Connect with us

Politics

Congress Banks on Rahul’s Bengal Rallies, BJP Hopes They Will End Up Hurting Mamata’s TMC

Published

on

“We are booking a big ground. Thirty thousand to forty thousand people will be there.” The palpable excitement in the voice of Sankar Malakar, who has been the Congress MLA from Siliguri’s Matigara-Naxalbari seat for the last decade, cannot be missed even on the phone.

Malakar, also the working president of the Congress in West Bengal, is preparing for former party president Rahul Gandhi’s first rally in the state this election season.

Gandhi will be in this constituency on April 14, after nearly half the election (four out of the eight phases) is over and with just a fortnight left for the campaign to end in the state.

“Rahul’s entry in Bengal will be very beneficial for us. Our voters and workers will be motivated. This helps our alliance with the Left and the ISF (Indian Secular Front) too. We are fighting against the Bijumal – that is the BJP plus the Trinamool (TMC), as the BJP is made up mostly of ex-TMC people. Muslims will be voting for our alliance in a big way,” Malakar told News18 on the phone.

Gandhi has so far stayed away from Bengal, where his party faces a paradoxical situation. The Congress is in alliance with the Left in this state, but is fighting it in Kerala, which voted in a single phase on April 6. Hence, Gandhi, who spearheaded the Congress campaign in Kerala, was expected to step into Bengal not before April 7.

Abbas Siddiqui, the leader of Congress ally ISF, in an interview with News18 earlier, had expressed disappointment over the 135-year-old party’s absence from the campaign.

“We know Rahul was busy with Assam and Kerala campaigns. But we are glad he will be here now,” Malakar said. With his seat polling on April 17 and the Election Commission (EC) extending the “campaign silence period” to 72 hours here after the Cooch Behar violence in the phase four of polling on April 10, Gandhi’s rally will be effectively held on the last day of the campaigning for the fifth phase.

Focus on Muslim Votes

A senior Bengal Congress leader said party candidates wanted Gandhi to hold at least a dozen rallies in the state, especially in Malda and Murshidabad districts, where Congress leader Adhir Ranjan Choudhary has a strong influence and the Muslim electorate is loyal towards the party.

Gandhi’s second rally on April 14 will be in Goalpokhar in Uttar Dinajpur district; nearly 74% of the population in this constituency are Muslims — one of the highest in the state.

“The TMC (ruling Trinamool Congress) has done nothing for the Muslims, who now realise it is only the Congress-Left-ISF alliance that can stop the BJP from coming to power in the state. We have big hopes from Rahul’s rally here,” Mohd Naseem Ahsen, the Congress candidate from Goalpokhar, told News18 on the phone.

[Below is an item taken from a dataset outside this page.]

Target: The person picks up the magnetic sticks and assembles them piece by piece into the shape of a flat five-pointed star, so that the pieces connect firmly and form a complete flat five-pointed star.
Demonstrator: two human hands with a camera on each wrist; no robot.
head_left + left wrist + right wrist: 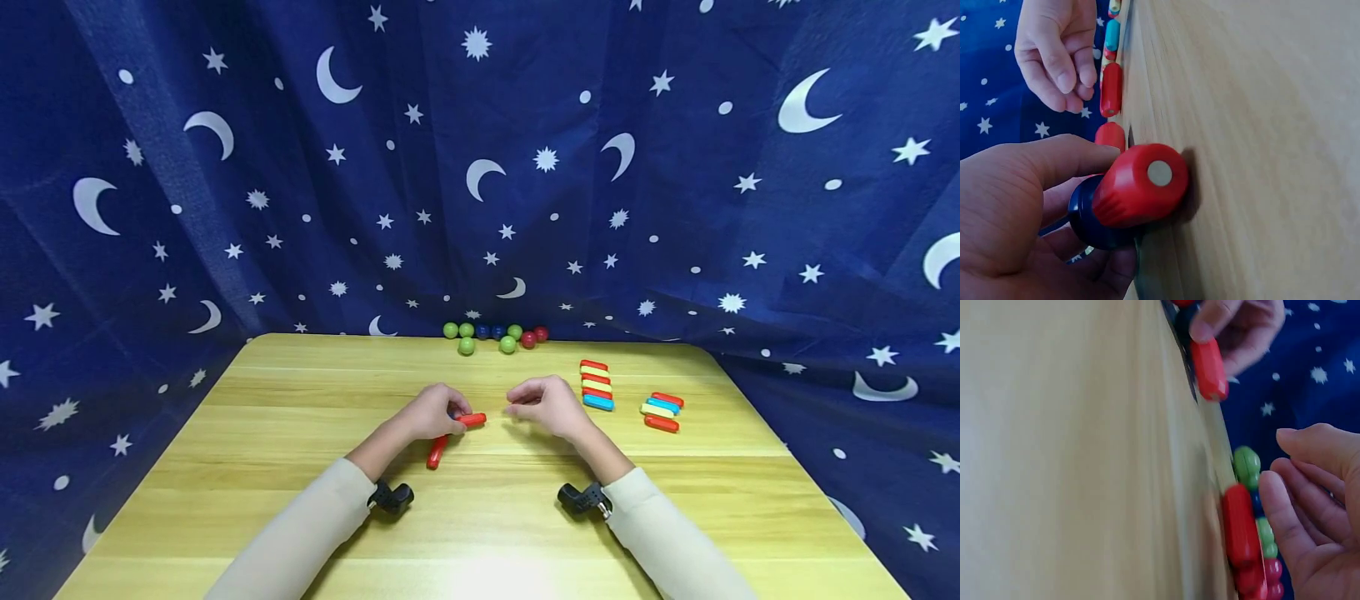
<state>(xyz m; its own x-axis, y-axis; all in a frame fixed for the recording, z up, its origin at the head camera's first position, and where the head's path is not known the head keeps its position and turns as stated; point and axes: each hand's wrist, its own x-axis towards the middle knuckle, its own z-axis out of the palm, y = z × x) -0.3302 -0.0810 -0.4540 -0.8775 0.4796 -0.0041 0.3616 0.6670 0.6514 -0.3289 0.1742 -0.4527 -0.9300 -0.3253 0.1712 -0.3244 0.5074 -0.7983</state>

The Congress last won this seat in 2006, when Deepa Dasmunsi, the wife of late Congress leader Priya Ranjan Dasmunsi, contested it. She is now camping in the constituency to drum up support for the Congress. “All candidates on my seat – of the BJP, TMC and Congress – are Muslims. The sitting TMC MLA for the last decade, Mohd Ghulam Rabbani, has failed Muslims. He is telling Muslims that ‘(chief minister) Mamata Banerjee will stop NRC (National Register of Citizens. So vote for her’…Rahul has pledged to stop NRC not just in Bengal but in the entire country. His rally will be beneficial for our entire district,” Ahsen said.

BJP Keeps A Close Watch

The Bharatiya Janata Party (BJP) does not seem much bothered about Gandhi’s entry into the Bengal campaign, with at least two party leaders telling News18 that this would end up helping the BJP as the Congress-Left-ISF alliance will eat into the TMC’s vote share.

“We too have fielded some Muslim candidates in Malda, Murshidabad and Uttar Dinajpur districts. We are hoping that in the fight between the TMC and the (Congress) alliance on the Muslim-dominated seats, the BJP gets some advantage, by either winning the seat or by the alliance denying the seat to the TMC,” one of these BJP leaders said.

In fact, according to the BJP’s internal assessment, it is in a close fight in both Matigara-Naxalbari and the Goalpokhar seats, where Gandhi will campaign on April 14. The BJP so far has refrained from publicly criticising or taking on the Congress-Left-ISF alliance in Bengal, focusing its energies on the TMC instead. “It would be interesting to see who Rahul criticises more in his rallies — the BJP or the TMC,” the second leader said.